The Rough Sex Defence echoes the previous provocation defence (only abolished in 2009) that suggested a woman effectively drove her partner to kill her (which, in this authors view is ludicrous) – only this time men are using their partner’s sexual preferences to erroneously justify their criminal behaviour. The judiciary needs to be educated and trained to understand this sensitive issue and be confident enough in their judgment to stick rigidly to sentencing guidelines; leniency, in this case, is not in the public interest.
Reasons for the increased use of the Rough Sex Defence have been linked to the rise in accessible violent pornography and the popularity of films such as ‘50 Shades of Grey‘ (hence its colloquial name the ’50 Shades Defence’).

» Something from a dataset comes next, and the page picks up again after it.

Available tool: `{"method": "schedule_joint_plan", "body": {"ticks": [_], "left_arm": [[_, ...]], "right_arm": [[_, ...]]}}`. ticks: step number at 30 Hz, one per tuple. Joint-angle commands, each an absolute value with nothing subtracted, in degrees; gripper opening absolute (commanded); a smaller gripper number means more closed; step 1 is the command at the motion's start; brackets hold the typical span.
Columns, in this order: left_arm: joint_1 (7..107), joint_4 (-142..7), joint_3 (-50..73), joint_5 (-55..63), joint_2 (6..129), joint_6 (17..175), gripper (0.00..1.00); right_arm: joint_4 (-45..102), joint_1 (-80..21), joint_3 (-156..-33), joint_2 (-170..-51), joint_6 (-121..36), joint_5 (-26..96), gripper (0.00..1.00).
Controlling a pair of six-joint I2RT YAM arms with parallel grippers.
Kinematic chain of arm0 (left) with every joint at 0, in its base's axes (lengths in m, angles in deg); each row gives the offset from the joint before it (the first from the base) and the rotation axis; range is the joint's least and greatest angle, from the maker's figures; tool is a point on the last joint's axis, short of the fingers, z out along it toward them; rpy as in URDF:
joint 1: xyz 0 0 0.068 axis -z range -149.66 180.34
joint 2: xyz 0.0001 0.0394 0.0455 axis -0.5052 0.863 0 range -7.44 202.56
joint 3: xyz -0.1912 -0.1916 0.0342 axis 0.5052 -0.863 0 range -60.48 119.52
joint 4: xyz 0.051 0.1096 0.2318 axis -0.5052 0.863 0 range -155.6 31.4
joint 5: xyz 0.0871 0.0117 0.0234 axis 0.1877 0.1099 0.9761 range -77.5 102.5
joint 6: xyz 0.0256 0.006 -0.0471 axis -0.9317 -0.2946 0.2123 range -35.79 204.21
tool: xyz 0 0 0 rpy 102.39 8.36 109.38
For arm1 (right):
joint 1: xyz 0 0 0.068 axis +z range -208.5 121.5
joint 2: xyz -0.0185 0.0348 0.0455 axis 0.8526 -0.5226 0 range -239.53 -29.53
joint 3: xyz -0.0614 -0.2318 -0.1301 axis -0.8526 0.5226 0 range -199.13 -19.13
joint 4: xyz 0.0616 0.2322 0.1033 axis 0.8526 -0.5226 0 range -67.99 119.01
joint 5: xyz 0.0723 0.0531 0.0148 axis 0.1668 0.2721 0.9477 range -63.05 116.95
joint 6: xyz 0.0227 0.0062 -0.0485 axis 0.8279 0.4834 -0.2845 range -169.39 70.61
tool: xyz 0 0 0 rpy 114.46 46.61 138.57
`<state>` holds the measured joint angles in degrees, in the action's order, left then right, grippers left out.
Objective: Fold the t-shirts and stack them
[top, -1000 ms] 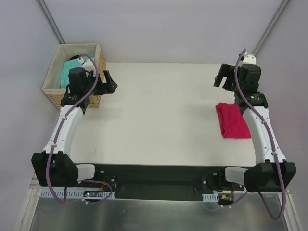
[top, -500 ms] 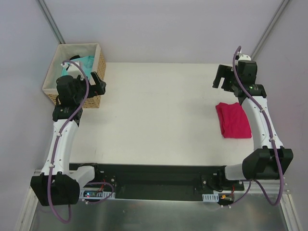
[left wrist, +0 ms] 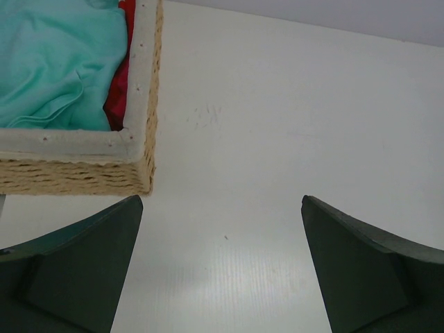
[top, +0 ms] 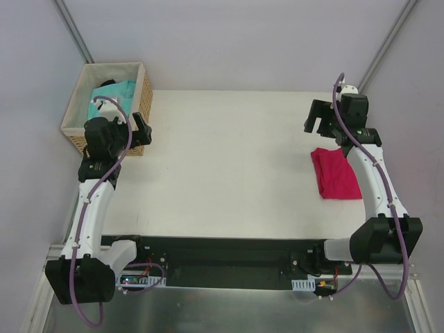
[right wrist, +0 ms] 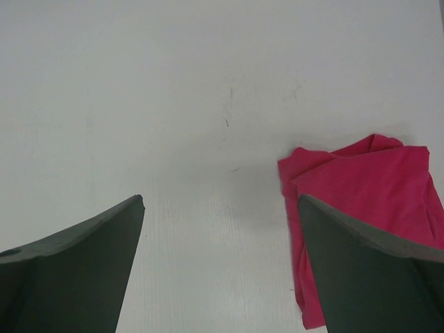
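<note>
Left claw (top: 143, 128), spread and empty, has pulled back beside the basket (top: 146, 94); right claw (top: 317, 119) likewise.

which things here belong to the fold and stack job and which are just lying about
Part of the job:
- crimson-pink t-shirt, lying folded on the right
- turquoise t-shirt, bunched up, not yet folded

Just there:
- wicker basket, holding the turquoise one
- table, under the pink one
</note>
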<state>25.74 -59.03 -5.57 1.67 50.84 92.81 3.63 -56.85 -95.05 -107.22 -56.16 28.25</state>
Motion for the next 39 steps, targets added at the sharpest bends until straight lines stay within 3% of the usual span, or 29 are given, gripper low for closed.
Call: {"method": "schedule_joint_plan", "body": {"ticks": [1,6,11,16,17,28,35,39], "left_arm": [[25.25,-64.70,-11.50,5.82,45.56,88.87,0.99],[25.25,-72.71,-23.02,7.05,35.74,89.22,0.99],[25.25,-80.34,-35.07,8.02,30.26,90.36,0.99],[25.25,-89.04,-45.26,11.70,32.01,91.68,0.99],[25.25,-96.81,-47.19,11.71,32.89,91.59,0.99],[25.25,-120.42,-53.54,9.51,53.36,86.93,0.99],[25.25,-132.37,-52.48,2.50,67.68,85.88,0.99],[25.33,-130.81,-51.52,0.02,68.23,84.74,0.99]], "right_arm": [[9.24,-56.04,-89.89,-103.10,-58.53,25.04,0.96],[18.17,-52.44,-79.45,-96.87,-64.06,18.53,0.96],[43.84,-51.90,-53.70,-84.84,-65.65,17.72,0.96],[47.44,-51.82,-46.47,-85.95,-65.83,20.02,0.96],[49.99,-51.82,-43.76,-86.65,-65.83,19.58,0.96],[64.52,-54.89,-42.77,-102.90,-71.81,26.33,0.96],[69.17,-58.32,-40.75,-104.51,-69.96,32.84,0.96],[71.45,-58.32,-39.87,-104.59,-69.43,33.89,0.96]]}}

Young people, like the judiciary, need to understand what a happy and healthy relationship looks like and that pornography is often extreme and atypical. More specifically, the growth of ‘rape porn’ feeds a conflicting message into mainstream pornography that women can consent and enjoy sexual assault. Sexual norms have been influenced to the extent that more than 1/3 of women are subjected to unconsented slapping, choking, gagging or spitting during sex (Savanta ComRes). These aren’t isolated incidents, and it is evident that open discourse is required to find the balance between sexual autonomy and ensuring justice for victims of sexual violence.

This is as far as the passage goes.